On July 26, 1956 the Andrea Doria collided with the Stockholm and sank in the Atlantic Ocean approximately 60 miles off Nantucket, Rhode Island. This was one of the biggest ship collisions in modern history. Most of the passengers were rescued. The media covered much of the event as it took almost 24 hours for the Andrea Doria to sink. There was a young photographer and film-maker named Peter Gimbel, heir to the Gimblel’s Department Store fortune who decided he would be the first to dive and photograph the shipwreck. Hurrying to Nantucket he was able to get a boat to take him to the site. On July 27 1956, twenty-eight hours after she sank, Peter Gimbel and his partner Joseph Fox made the first scuba dives down through the icy black waters and photographed the Andrea Doria in her final resting place.
Some of the images they captured on 35mm film were quickly placed on the cover of Life Magazine. A few weeks later a full story including other images both black and white and color came out as well. But there were a whole host of images from those first dives that Life did not publish. They remained in Gimbel’s archives up until his death in 1987. Over the years Peter Gimbel mounted dozens of expeditions to the Doria and produced two film documentaries and opened the pursers’ safe on national TV in 1984. Sadly Gimbel died in 1987 at the age of 59. For more than a half century all the original images, prints, negatives, transparencies and cinematic film were kept in storage.
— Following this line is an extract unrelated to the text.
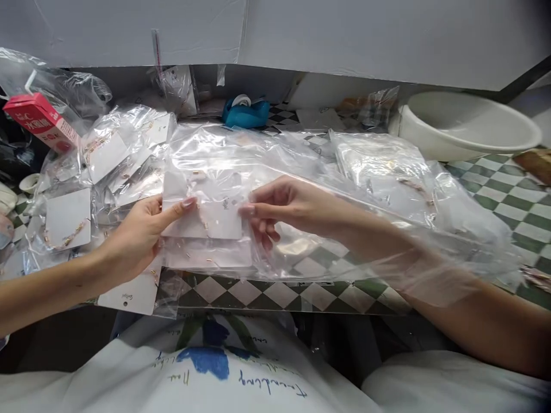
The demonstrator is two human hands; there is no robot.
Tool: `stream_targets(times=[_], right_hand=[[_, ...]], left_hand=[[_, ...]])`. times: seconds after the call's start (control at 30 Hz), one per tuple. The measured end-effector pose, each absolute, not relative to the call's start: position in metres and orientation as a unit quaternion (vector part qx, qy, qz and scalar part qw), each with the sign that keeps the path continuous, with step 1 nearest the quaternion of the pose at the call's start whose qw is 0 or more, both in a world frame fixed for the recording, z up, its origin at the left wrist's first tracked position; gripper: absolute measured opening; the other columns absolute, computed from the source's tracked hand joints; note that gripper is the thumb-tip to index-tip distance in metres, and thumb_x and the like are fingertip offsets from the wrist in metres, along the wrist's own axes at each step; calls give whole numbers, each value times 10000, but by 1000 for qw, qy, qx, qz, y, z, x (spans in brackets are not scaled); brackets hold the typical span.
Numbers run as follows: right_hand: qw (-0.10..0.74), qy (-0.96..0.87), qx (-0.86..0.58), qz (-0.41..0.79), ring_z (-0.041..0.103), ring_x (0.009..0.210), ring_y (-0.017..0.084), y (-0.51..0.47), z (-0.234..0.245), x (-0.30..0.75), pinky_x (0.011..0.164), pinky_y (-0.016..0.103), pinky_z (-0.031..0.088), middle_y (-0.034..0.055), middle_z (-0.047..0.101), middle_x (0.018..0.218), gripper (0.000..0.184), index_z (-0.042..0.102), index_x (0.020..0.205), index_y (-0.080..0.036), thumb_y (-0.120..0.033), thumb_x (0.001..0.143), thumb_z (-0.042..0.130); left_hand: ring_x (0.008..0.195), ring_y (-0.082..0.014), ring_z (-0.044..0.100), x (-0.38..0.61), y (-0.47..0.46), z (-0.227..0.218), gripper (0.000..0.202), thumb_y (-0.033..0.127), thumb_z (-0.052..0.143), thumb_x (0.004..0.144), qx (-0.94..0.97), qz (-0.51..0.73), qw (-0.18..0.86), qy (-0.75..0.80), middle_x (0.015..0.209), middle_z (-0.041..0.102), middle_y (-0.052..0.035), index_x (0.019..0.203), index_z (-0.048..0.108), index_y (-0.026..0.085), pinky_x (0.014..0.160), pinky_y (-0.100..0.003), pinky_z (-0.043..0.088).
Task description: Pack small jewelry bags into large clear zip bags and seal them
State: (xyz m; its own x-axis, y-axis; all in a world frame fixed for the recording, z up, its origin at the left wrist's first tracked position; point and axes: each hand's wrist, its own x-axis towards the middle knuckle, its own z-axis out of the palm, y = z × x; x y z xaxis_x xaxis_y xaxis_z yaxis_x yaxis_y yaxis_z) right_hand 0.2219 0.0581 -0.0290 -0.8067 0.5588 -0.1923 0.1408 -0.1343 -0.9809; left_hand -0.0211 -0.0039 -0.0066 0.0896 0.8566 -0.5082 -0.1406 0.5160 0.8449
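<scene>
My left hand [140, 229] pinches the left side of a white jewelry card [221, 215], its thumb lying across the front. A thin gold-and-pink bracelet [202, 215] hangs on that card. From the other side, my right hand [282, 206] grips the card's right edge between thumb and fingers, the other fingers curled. Clear plastic lies around and under the card, and I cannot tell whether the card is inside a bag. Another pale card [209, 252] in plastic shows just below. Left of my left hand are several bagged cards with bracelets, one being a white card [69, 218].
A blue tape dispenser [246, 113] stands at the back. A red drink carton [41, 120] with a straw leans at the left. At right are a stack of clear bags [379, 158] and a white basin [469, 126]. The tabletop [495, 201] is checkered.
</scene>
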Motion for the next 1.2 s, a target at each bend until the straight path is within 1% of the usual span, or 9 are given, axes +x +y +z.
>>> stream_targets(times=[0.2, 0.4, 0.47, 0.63, 0.77, 0.93, 1.0, 1.07, 1.2], right_hand=[[165, -628, -301, 699, 675, 571, 71, 51, -30, 223, 553, 177, 536, -14, 732, 678, 331, 756, 751, -186, -487, 889, 762], [189, -585, -299, 730, 699, 632, 75, 49, -38, 225, 621, 173, 572, -15, 758, 735, 182, 797, 799, -203, -377, 832, 836], [181, -565, -291, 751, 709, 657, 81, 50, -40, 226, 634, 176, 582, -19, 769, 761, 134, 806, 811, -219, -328, 781, 878], [153, -530, -289, 782, 702, 614, 81, 50, -39, 220, 589, 153, 576, -16, 755, 688, 214, 785, 732, -185, -265, 638, 960], [169, -545, -301, 764, 723, 623, 97, 45, -42, 219, 595, 166, 596, 10, 773, 736, 274, 769, 816, -150, -322, 692, 943], [191, -582, -308, 728, 735, 646, 107, 40, -58, 222, 594, 171, 598, 26, 773, 761, 330, 757, 820, -139, -430, 756, 898], [194, -601, -309, 711, 745, 656, 123, 38, -64, 222, 603, 191, 608, 38, 780, 779, 341, 771, 875, -139, -455, 791, 870], [191, -612, -310, 702, 753, 667, 142, 37, -68, 221, 629, 215, 621, 49, 784, 784, 345, 786, 892, -140, -453, 781, 879], [211, -598, -306, 710, 763, 738, 161, 37, -72, 221, 670, 231, 624, 40, 787, 819, 292, 797, 887, -160, -369, 729, 924]], left_hand=[[698, -198, 753, -13, -4, -10, 274, 338, 868, 826, 284, 362, 668, 585, 858, 786, -75, 984, 736, 157, 546, -271, 669], [690, -183, 752, -6, -3, -13, 244, 309, 866, 830, 280, 397, 665, 567, 907, 783, -69, 956, 723, 156, 565, -269, 672], [670, -181, 741, -4, -4, -13, 259, 319, 880, 812, 286, 404, 661, 564, 889, 774, -56, 941, 723, 158, 543, -275, 667], [694, -195, 746, -3, -5, -15, 304, 372, 898, 786, 303, 405, 656, 560, 887, 770, -64, 927, 736, 157, 522, -263, 650], [818, -248, 782, -7, -4, -15, 418, 364, 960, 700, 321, 347, 666, 577, 1033, 796, -110, 1009, 747, 180, 582, -286, 669], [957, -291, 783, -15, 4, -11, 591, 315, 1026, 563, 328, 315, 625, 635, 1135, 791, -140, 1061, 737, 183, 675, -312, 680], [963, -289, 783, -17, 8, -10, 588, 248, 1033, 525, 351, 294, 623, 634, 1097, 802, -131, 1034, 747, 184, 704, -301, 671], [938, -271, 783, -17, 11, -9, 502, 184, 1016, 528, 386, 273, 630, 616, 1002, 815, -106, 967, 772, 183, 723, -276, 655], [820, -228, 773, -14, 10, -9, 389, 163, 989, 565, 397, 279, 640, 596, 861, 805, -77, 905, 800, 165, 673, -244, 627]])
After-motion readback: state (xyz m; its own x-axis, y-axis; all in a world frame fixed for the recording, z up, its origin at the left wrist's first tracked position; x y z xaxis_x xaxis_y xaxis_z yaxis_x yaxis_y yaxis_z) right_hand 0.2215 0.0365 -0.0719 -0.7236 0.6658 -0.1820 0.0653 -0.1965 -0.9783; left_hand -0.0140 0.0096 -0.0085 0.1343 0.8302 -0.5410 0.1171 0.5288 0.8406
A few years ago shipwreck explorers Joel Silverstein and Kathy Weydig acquired the Gimbel collection. It is a massive body of work that will take significant efforts to archive digitally. At the upcoming TekDiveUSA conference on April 22-24 in Miami they will reveal the first few images from that famous first dive on the Andrea Doria and a few from the 1984 commercial dive operation with Oceaneering where the famous “Gimble’s Hole” was cut into the hull for recovery of the safe.
The shipwreck has been the wonder, excitement, and adventure for scuba divers since the day she sank. It has been suggested that these first dives were the genesis of deep water technical diving. This summer will mark the 60th Anniversary of the Sinking of The Andrea Doria.